Release Notes 0.9.0

Release information for NGINX Service Mesh, a configurable, low‑latency infrastructure layer designed to handle a high volume of network‑based interprocess communication among application infrastructure services using application programming interfaces (APIs). Lists of new features and known issues are provided.

NGINX Service Mesh Version 0.9.0

These release notes provide general information and describe known issues for NGINX Service Mesh version 0.9.0, in the following categories:

Updates

NGINX Service Mesh 0.9.0 includes the following updates:

  • Support for Datadog OpenTracing end-point
  • Updates to Grafana dashboard metrics
  • Spire support for AWS Private CA
  • Greater support and control over pod egress traffic policies
  • Access control default behavior can now be set at install
  • Support for NGINX Plus Ingress Controller v1.10 for ingress and egress traffic management
  • New tutorials and updated docs
  • Bug fixes and improvements

Resolved Issues

This release includes fixes for the following issues. You can search by the issue ID to locate the details for an issue.

Known Issues

The following issues are known to be present in this release. Look for updates to these issues in future NGINX Service Mesh release notes.

Non-injected pods and services mishandled as fallback services (14731)

We do not recommend using non-injected pods with a fallback service.
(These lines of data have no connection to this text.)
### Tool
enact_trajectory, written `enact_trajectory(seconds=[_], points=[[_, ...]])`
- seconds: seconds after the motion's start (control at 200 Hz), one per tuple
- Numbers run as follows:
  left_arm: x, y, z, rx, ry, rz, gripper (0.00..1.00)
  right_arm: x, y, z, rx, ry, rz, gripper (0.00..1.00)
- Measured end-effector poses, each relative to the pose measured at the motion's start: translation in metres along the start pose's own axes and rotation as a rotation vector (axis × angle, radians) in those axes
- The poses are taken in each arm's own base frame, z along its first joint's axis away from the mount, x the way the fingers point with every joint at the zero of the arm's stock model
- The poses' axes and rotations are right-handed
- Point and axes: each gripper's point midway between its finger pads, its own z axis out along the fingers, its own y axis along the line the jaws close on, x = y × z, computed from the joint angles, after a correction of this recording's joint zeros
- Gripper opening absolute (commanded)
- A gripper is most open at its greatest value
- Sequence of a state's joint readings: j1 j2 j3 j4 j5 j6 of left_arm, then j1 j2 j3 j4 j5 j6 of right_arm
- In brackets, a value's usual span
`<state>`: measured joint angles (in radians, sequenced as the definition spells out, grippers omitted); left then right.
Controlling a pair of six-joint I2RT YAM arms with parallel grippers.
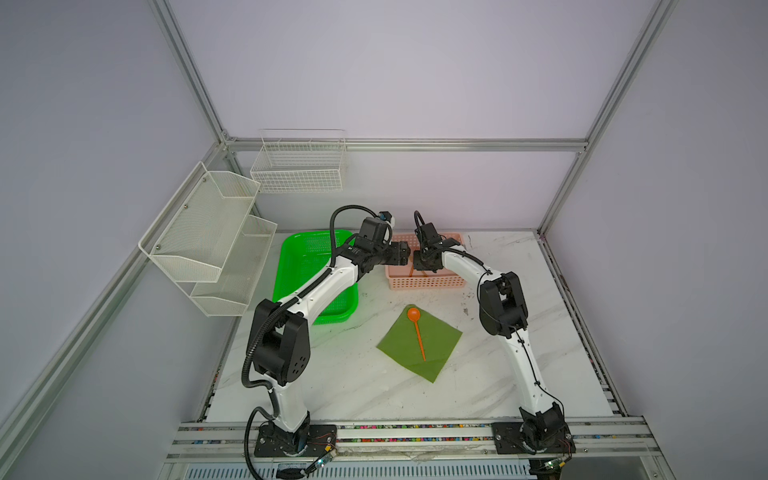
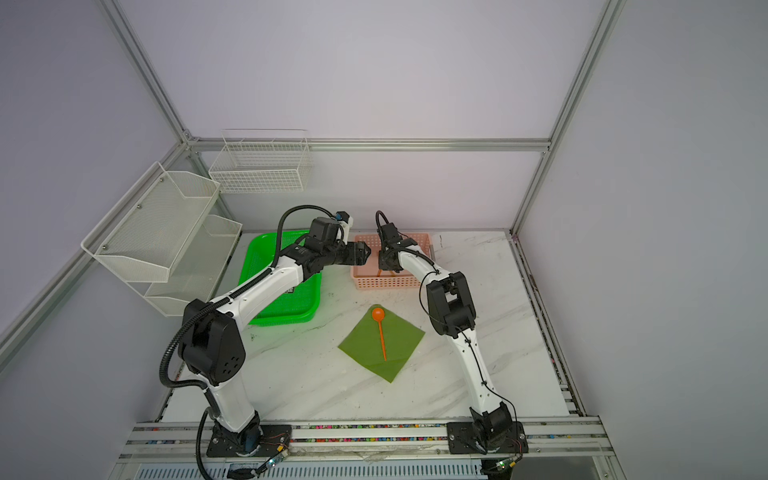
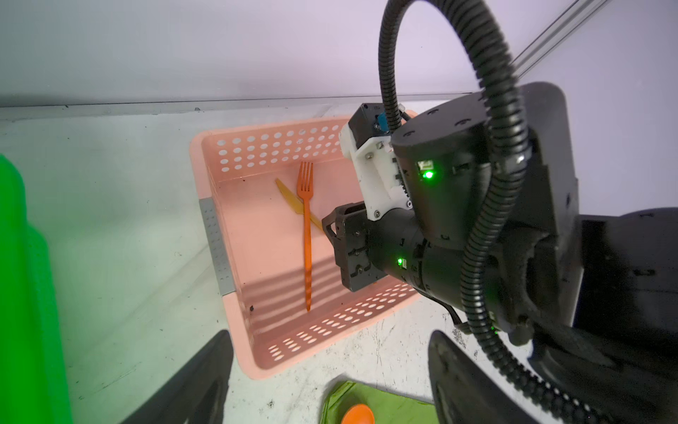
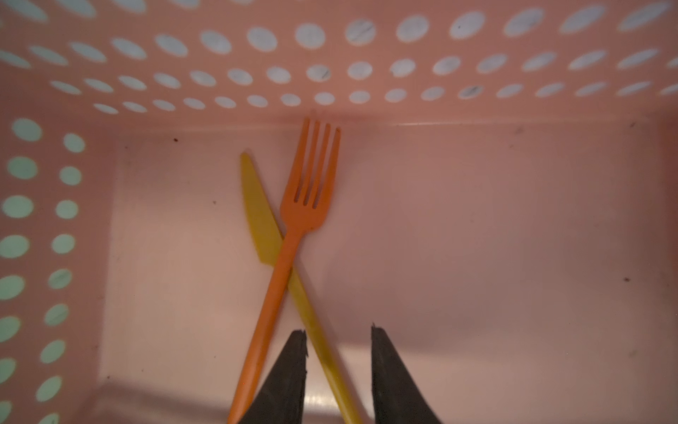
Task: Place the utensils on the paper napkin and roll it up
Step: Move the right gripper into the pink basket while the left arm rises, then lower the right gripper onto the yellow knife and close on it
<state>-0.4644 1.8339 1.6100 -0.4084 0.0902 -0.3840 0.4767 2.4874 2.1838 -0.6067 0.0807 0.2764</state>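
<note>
1. Paper napkin (image 1: 436, 345) lies on the surface (image 1: 374, 395), spoon (image 1: 417, 328) on it.
2. Pink basket (image 3: 264, 147) holds fork (image 4: 306, 205) crossed over knife (image 4: 258, 220).
3. Right gripper (image 4: 339, 330), jaws apart, straddles the knife handle; closing could drag the overlying fork along. Left gripper (image 3: 330, 334) hovers open nearby.

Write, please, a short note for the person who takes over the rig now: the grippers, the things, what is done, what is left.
Left gripper: open, empty, hovers by the basket.
Right gripper: open, down in the basket, one finger on each side of the knife handle, not yet closed on it.
Fork: in the basket, lying across the knife.
Spoon: on the napkin, which lies flat.
Done: spoon placed.
Left: move knife and fork to the napkin, then roll it up.
</note>
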Motion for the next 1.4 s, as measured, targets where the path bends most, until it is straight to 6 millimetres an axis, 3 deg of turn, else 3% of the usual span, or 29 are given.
enact_trajectory(seconds=[0.215, 0.38, 0.49, 0.605, 0.715, 0.85, 1.11, 1.4], points=[[-0.002, 0.004, -0.001, 0.009, 0.003, -0.01, 0.82, -0.014, 0.004, 0.006, 0.003, -0.019, -0.029, 0.32], [-0.004, 0.008, -0.002, 0.014, 0.002, -0.017, 0.82, -0.009, 0.006, 0.024, 0.005, 0.01, -0.057, 0.32], [-0.008, 0.013, -0.007, 0.008, -0.009, -0.022, 0.82, -0.011, 0.007, 0.021, 0.003, 0.012, -0.07, 0.31], [-0.019, 0.014, -0.019, 0.008, -0.038, -0.024, 0.82, -0.008, 0.005, 0.021, 0.008, 0.022, -0.084, 0.23], [-0.03, 0.012, -0.035, 0.014, -0.075, -0.023, 0.82, -0.008, 0.004, 0.02, 0.016, 0.029, -0.092, 0.29], [-0.041, 0.009, -0.057, 0.022, -0.121, -0.02, 0.82, -0.007, 0.004, 0.021, 0.02, 0.033, -0.103, 0.3], [-0.034, 0.021, -0.068, -0.001, -0.12, -0.032, 0.82, -0.008, -0.003, 0.021, 0.05, 0.028, -0.106, 0.31], [-0.02, 0.03, -0.072, -0.023, -0.101, -0.04, 0.82, -0.006, -0.028, 0.016, 0.152, 0.034, -0.103, 0.3]])
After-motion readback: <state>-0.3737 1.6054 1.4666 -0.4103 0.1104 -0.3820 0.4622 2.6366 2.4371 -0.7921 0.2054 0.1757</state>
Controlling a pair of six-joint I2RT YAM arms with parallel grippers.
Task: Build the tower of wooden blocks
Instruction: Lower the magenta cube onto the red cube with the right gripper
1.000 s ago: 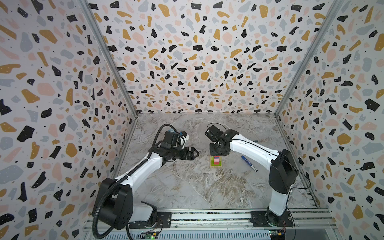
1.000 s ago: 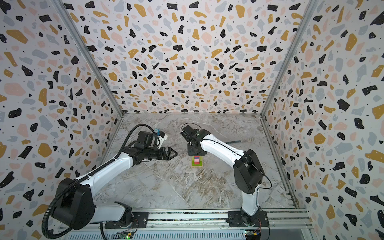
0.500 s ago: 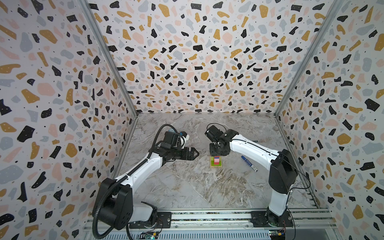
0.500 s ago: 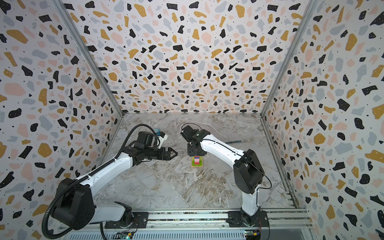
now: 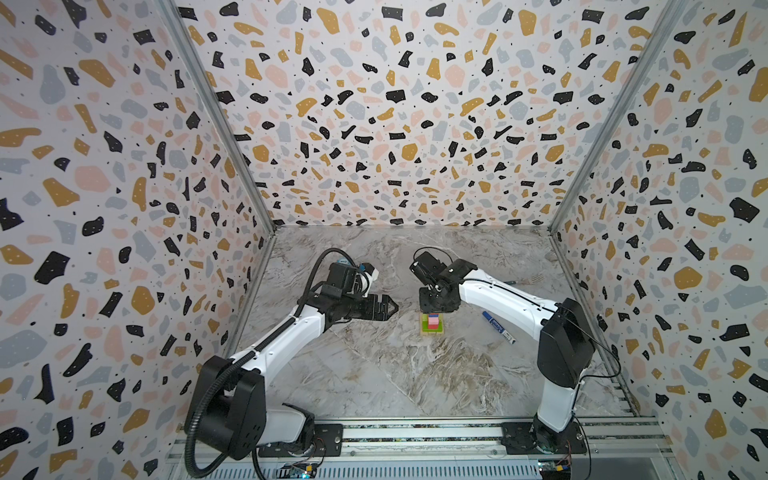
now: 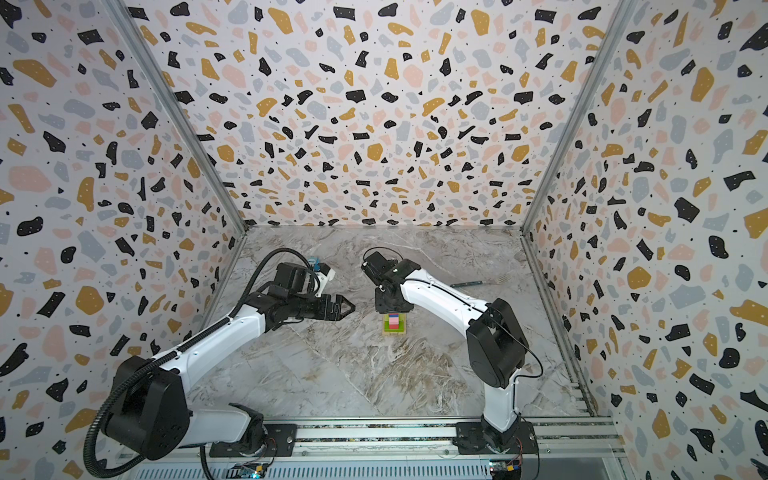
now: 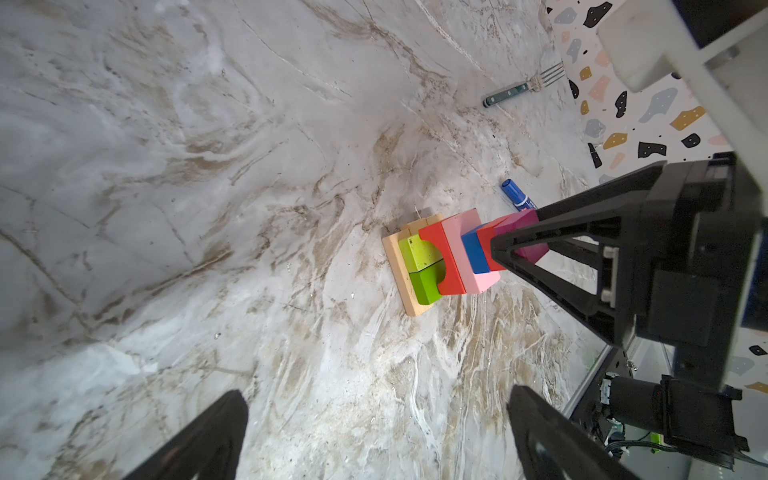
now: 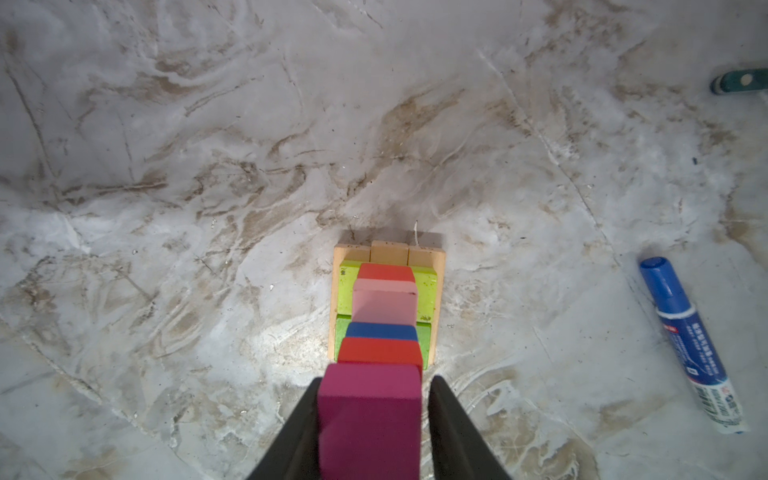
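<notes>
The tower [image 5: 431,324] [image 6: 395,325] stands mid-table: a tan base [image 8: 388,252], lime-green blocks [image 8: 428,291], red and pink oblongs [image 8: 384,303], a blue cube [image 8: 380,331], an orange-red cube [image 8: 378,351] and a magenta cube [image 8: 370,415] [image 7: 519,232] on top. My right gripper [image 8: 372,382] [image 5: 433,309] points down over it, its jaws either side of the magenta cube. One finger touches the cube and a thin gap shows at the other. My left gripper [image 7: 378,395] [image 5: 395,308] hangs wide open and empty, left of the tower.
A blue-capped marker pen [image 5: 498,326] [image 8: 690,345] lies right of the tower. A fork [image 7: 523,87] [image 6: 478,283] rests further back near the right wall. A pale blue box [image 6: 313,262] peeks out behind the left arm. Patterned walls enclose three sides.
</notes>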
Unless the non-injected fallback service is created following the proper order of operations, the service may not be recognized and updated in the circuit breaker flow.

Instead, we recommend using injected pods and services for service mesh injected workloads.


Workaround:

If you must use non-injected workloads, you need to configure the fallback service and pods before the Circuit Breaker CRD references them.

Warning messages emitted when traffic access policies applied(17117)

After successfully configuring traffic access polices (TrafficTarget, HTTPRouteGroup, TCPRoute), warning messages may be emitted to the nginx-mesh-sidecar logs.

For example:

2020/09/24 01:03:14 could not parse syslog message: nginx could not connect to upstream

This warning message is harmless and can safely be ignored. The message does not indicate an operational problem.

“Could not start API server” error is logged when Mesh API is shut down normally (17670)

When the nginx-mesh-api Pod exits normally, the system may log the error “Could not start API server” and an error string. If the process is signaled, the signal value is lost and isn’t printed correctly.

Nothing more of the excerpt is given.